Pressure Regimes and Fluid Contacts

Abstract

The pressure of a reservoir is the key driving force for the primary recovery of hydrocarbon. It gives an indication of the amount of hydrocarbon remaining in the reservoir at any given time. Three types of pressure regime is encountered during the drilling process; which are the normal, abnormal and the subnormal pressure. During production of the hydrocarbon, as soon as the well is open to flow, the reservoir pressure starts declining, depending on the drive mechanism of the reservoir and at any point in time, the average value of pressure is estimated. In this chapter, solved example questions on determination of fluid contacts from pressure survey data and averaging of reservoir pressures are presented. In addition, the position of the reservoir fluid contact is not static as the fluid is produced. At first, the position of the fluid contacts are first determined within control wells and then extrapolated to other parts of the field.
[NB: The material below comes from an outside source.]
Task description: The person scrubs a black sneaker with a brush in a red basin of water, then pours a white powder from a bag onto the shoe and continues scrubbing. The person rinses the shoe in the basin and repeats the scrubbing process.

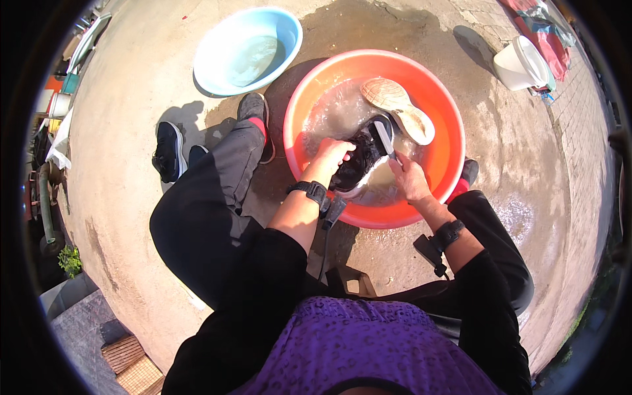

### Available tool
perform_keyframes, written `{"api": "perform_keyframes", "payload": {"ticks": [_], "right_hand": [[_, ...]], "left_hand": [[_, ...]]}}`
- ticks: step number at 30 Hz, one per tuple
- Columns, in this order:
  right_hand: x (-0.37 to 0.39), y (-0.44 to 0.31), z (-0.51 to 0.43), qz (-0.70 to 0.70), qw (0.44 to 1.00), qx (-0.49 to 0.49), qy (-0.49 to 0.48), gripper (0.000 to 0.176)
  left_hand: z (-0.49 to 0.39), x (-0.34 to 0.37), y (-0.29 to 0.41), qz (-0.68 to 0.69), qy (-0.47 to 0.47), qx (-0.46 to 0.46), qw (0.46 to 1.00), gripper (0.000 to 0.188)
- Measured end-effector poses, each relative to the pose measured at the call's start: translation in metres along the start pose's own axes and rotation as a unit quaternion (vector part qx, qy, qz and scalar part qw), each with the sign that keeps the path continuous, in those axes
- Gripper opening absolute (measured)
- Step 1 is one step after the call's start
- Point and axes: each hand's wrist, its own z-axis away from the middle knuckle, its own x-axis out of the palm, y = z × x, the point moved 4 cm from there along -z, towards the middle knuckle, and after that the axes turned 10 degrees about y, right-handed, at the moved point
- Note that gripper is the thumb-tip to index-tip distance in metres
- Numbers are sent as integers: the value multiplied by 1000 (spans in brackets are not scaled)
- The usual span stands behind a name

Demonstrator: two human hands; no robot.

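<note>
A wet black shoe with a white sole edge sits tilted in cloudy, sudsy water inside an orange-red plastic basin. My left hand has its fingers curled at the shoe's left side and grips it. In my right hand is the handle of a pale brush, whose head lies against the shoe's upper. The brush's bristles are hidden from above. Just beyond, a second shoe lies sole up, its tan and white tread facing me.
A light-blue basin with some water stands at the far left. Dark sneakers lie on the concrete left of my leg. A white bucket stands at the far right. Wet patches darken the ground behind the orange-red basin.
</note>
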Motion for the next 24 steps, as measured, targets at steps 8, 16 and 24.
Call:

Once initial fluid contact elevations in control wells are determined, the contacts in other parts of the reservoir can be estimated. Hence, the various methods of estimating reservoir fluid contact are presented with solved example questions.

Exercises

Ex 8.1:

An exploratory well penetrates a reservoir near the top of the oil column. Logs run in the well clearly located the gas-oil contact at 5200 ft also DST test conducted on this well and sample analysis of the fluid sample collected from the same well gave reservoir pressure of 2402 psia at 5250 ft and oil gradient of 0.35 psi/ft the depth of the oil-water contact is uncertain because it could not be confirmed by logs.
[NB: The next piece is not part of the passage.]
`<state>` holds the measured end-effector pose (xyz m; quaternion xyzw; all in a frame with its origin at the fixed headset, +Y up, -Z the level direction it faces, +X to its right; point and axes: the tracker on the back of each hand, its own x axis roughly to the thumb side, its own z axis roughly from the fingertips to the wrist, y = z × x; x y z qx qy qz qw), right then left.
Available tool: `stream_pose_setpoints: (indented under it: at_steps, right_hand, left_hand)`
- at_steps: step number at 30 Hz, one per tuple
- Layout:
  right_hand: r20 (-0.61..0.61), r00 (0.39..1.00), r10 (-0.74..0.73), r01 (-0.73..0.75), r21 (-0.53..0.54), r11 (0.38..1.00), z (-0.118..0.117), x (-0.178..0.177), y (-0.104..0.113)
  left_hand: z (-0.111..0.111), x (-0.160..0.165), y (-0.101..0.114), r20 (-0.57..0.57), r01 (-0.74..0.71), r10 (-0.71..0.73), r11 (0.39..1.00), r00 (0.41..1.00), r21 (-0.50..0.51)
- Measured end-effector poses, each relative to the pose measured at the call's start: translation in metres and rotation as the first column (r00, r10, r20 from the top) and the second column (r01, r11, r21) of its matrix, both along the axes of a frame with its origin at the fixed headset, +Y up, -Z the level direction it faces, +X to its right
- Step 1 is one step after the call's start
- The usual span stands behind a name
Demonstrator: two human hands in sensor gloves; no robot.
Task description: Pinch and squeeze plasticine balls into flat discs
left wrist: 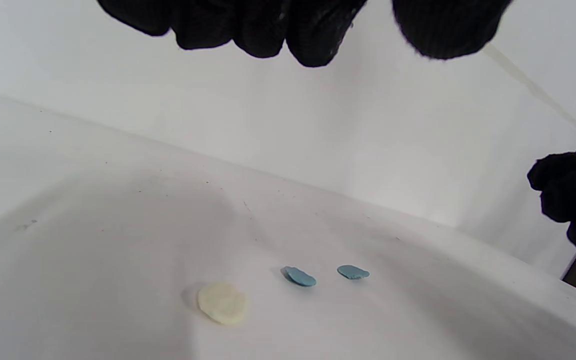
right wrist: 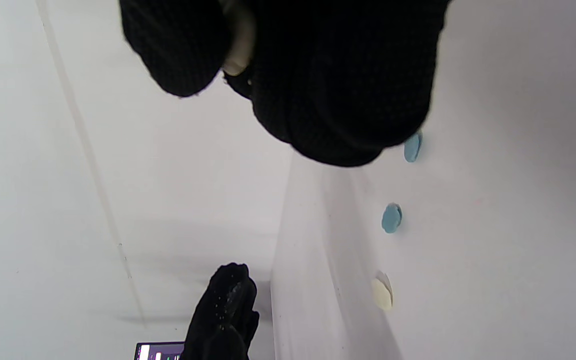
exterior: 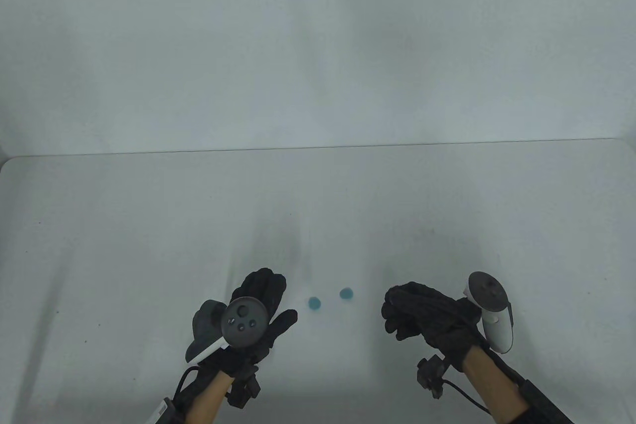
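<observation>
On the white table (exterior: 149, 225) lie three flat plasticine discs in a row. Two are blue: the left blue disc (exterior: 314, 302) and the right blue disc (exterior: 346, 293) lie between the two hands, apart from each other and touched by no hand. In the left wrist view they show as thin flat pieces, and a pale disc (left wrist: 222, 303) lies to their left, just beside the left blue disc but not touching it. In the table view the pale disc cannot be seen; it may be under the left hand.

The left hand (exterior: 258, 312) is above the table, to the left of the discs. Its fingers (left wrist: 313, 35) are stretched out and loose, the thumb spread to the side, and it holds nothing.

The right hand (exterior: 422, 317) is to the right of the discs, off the table surface. Its fingers (right wrist: 358, 90) are curled in, and between thumb and fingers it pinches a pale piece (right wrist: 238, 45) of plasticine. Only a small part of this piece shows, so its shape cannot be told.
</observation>
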<state>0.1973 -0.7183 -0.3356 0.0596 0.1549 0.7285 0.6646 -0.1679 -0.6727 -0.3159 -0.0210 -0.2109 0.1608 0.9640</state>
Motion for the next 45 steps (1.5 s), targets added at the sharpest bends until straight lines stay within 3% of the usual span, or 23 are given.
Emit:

• Determine the probable oil-water contact

• What is the pressure at the crest of the reservoir?

Ex 8.2:

Calculate the average reservoir pressure at the Datum depth of 8750 ftss for the following fluid pressure gradients, given that the GOC and OWC are at 8700 ftss and 8800 ftss respectively:

$$ {\left(\frac{dP}{dD}\right)}_{gas}=0.08\ psi/ ft,\kern0.75em {\left(\frac{dP}{dD}\right)}_{oil}=0.269\ psi/ ft,\kern1em {\left(\frac{dP}{dD}\right)}_{water}=0.434\ psi/ ft $$

Well A = 3685 psig at 8690 ftss

Well B = 3716 psig at 8800 ftss

Well C = 3725 psig at 8820 ftss

Well D = 3689 psig at 8710 ftss

Well E = 3713 psig at 8790 ftss

Ex 8.3:

A well penetrates a reservoir near the top of a fluid column. The GOC has been detected by logs but the OWC. An oil sample was taken at 7890 ft TVD with a pore pressure of 3080 psig recorded. The field water gradient is 0.445 psi/ft, oil gradient is 0.347 psi/ft find the OWC.

Ex 8.4:

The result of an RFT tests conducted on an appraisal well in a field located in the Niger Delta region is presented in the table below. Determine the types of hydrocarbons present and find the fluid contact.

Depth TVD (ft)	Formation Pressure (psia)
11,200	4648
11,300	4656
11,450	4664
11,500	4672
11,600	4730
11,700	4745
11,820	4778
11,900	4810

Ex 8.5:

The result of an RFT tests conducted on an appraisal well in a field located in the Niger Delta region is presented in the table below. Determine the types of hydrocarbons present and find the fluid contacts

Depth TVD (ft)	Formation Pressure (psia)
11,762	5816
11,829	5821
11,847	5822
11,977	5859
12,011	5871
12,087	5898
12,141	5915
12,269	5973
12,278	5976
12,316	5994
12,345	6009

Ex 8.6:

A pressure survey was carried out on a well that penetrates through the gas zone in a reservoir at FUPRE. The result of test 1 recorded a pressure of 3830 psia at 9525 ft with fluid gradient of 0.352 psi/ft while test 2 at 9200 ft recorded a pressure of 3560 psia with fluid gradient of 0.118 psi/ft. Calculate:

• Estimate the fluid contacts (GOC & OWC ) in the reservoir

• During history match, it was observed that the fluid contacts given by the geologists were wrong which was traceable to wrong fluid gradient . After careful analysis, it was observed that the oil gradient is 0.341 psi/ft recomputed the fluid contacts and estimate the absolute relative error.

• The thickness of the oil column

• Calculate the pressures at GOC and OWC respectively

Hint: take the water gradient as 0.445 psi/ft and atmospheric pressure as 14.69 psia

Ex 8.7:

An exploratory well penetrates a reservoir near the top of the oil column. Logs run in the well clearly located the gas-oil contact at 5200 ft also DST test conducted on this well and sample analysis of the fluid sample collected from the same well gave reservoir pressure of 2402 psia at 5250 ft and oil gradient of 0.35 psi/ft the depth of the oil-water contact is uncertain because it could not be confirmed by logs.

• Determine the probable oil-water contact

• What is the pressure at the crest of the reservoir?